## EXERCISE DESCRIPTION:
Transcribe exactly the lines from the one containing "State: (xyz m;" through the last line of the listing below, inclusive, and nothing beyond them.

%%

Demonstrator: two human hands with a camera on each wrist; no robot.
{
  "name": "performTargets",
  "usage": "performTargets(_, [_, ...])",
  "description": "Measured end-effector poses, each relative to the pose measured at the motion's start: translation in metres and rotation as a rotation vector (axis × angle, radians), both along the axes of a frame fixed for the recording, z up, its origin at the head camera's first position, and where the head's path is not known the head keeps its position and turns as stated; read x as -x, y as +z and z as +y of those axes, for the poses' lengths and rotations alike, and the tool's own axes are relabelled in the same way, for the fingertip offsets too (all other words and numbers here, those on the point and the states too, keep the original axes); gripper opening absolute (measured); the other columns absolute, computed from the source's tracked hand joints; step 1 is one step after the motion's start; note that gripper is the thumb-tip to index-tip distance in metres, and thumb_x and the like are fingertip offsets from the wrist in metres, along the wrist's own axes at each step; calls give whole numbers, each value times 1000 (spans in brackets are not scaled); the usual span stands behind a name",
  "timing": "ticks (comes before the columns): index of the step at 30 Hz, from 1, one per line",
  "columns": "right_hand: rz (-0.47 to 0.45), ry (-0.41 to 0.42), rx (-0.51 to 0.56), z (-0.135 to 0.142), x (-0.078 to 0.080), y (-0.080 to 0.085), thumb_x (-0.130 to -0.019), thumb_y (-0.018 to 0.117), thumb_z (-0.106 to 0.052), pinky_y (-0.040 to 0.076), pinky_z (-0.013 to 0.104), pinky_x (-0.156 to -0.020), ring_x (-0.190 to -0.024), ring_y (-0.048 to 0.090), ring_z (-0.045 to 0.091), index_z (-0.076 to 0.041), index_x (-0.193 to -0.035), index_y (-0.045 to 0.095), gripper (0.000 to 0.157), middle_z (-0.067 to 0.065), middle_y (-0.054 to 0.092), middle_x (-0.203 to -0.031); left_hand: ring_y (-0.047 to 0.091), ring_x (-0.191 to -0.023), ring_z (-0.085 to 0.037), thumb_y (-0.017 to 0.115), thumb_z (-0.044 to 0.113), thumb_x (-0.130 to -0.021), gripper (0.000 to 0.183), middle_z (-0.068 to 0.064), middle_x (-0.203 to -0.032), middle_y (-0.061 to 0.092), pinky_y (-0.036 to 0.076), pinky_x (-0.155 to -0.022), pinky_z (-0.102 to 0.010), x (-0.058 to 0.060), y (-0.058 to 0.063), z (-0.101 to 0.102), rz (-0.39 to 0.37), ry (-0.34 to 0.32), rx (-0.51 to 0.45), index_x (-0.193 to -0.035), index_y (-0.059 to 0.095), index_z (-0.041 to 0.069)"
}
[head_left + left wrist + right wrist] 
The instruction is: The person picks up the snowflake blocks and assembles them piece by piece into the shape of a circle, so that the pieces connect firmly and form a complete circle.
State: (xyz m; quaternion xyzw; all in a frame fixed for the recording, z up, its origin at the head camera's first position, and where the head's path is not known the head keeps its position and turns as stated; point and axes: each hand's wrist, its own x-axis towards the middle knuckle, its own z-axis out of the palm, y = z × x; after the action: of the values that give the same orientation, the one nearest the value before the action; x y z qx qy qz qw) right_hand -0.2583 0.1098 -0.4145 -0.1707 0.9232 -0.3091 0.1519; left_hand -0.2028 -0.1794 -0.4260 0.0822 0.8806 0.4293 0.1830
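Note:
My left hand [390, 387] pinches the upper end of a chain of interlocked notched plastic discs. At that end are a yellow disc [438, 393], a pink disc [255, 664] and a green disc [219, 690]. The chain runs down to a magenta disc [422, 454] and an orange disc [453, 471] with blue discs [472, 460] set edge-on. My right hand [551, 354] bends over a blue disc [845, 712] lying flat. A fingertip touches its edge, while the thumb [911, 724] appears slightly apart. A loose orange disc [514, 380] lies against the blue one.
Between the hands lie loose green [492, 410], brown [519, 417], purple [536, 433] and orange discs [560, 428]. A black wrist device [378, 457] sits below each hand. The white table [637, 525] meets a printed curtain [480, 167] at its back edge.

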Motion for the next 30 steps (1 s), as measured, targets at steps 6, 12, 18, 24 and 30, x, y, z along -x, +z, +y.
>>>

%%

## ANSWER BELOW:
State: (xyz m; quaternion xyzw; all in a frame fixed for the recording, z up, its origin at the head camera's first position, and where the head's path is not known the head keeps its position and turns as stated; point and axes: each hand's wrist, its own x-axis towards the middle knuckle, its own z-axis out of the palm, y = z × x; after the action: of the values that give the same orientation, the one nearest the value before the action; x y z qx qy qz qw) right_hand -0.2583 0.1098 -0.4145 -0.1707 0.9232 -0.3091 0.1519; left_hand -0.2028 -0.1794 -0.4260 0.0822 0.8806 0.4293 0.1830
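Note:
My left hand [390, 387] pinches the upper end of a chain of interlocked notched plastic discs. At that end are a yellow disc [438, 393], a pink disc [255, 664] and a green disc [219, 690]. The chain runs down to a magenta disc [422, 454] and an orange disc [453, 471] with blue discs [472, 460] set edge-on. My right hand [551, 354] bends over a blue disc [845, 712] lying flat. A fingertip touches its edge, while the thumb [911, 724] appears slightly apart. A loose orange disc [514, 380] lies against the blue one.
Between the hands lie loose green [492, 410], brown [519, 417], purple [536, 433] and orange discs [560, 428]. A black wrist device [378, 457] sits below each hand. The white table [637, 525] meets a printed curtain [480, 167] at its back edge.
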
Motion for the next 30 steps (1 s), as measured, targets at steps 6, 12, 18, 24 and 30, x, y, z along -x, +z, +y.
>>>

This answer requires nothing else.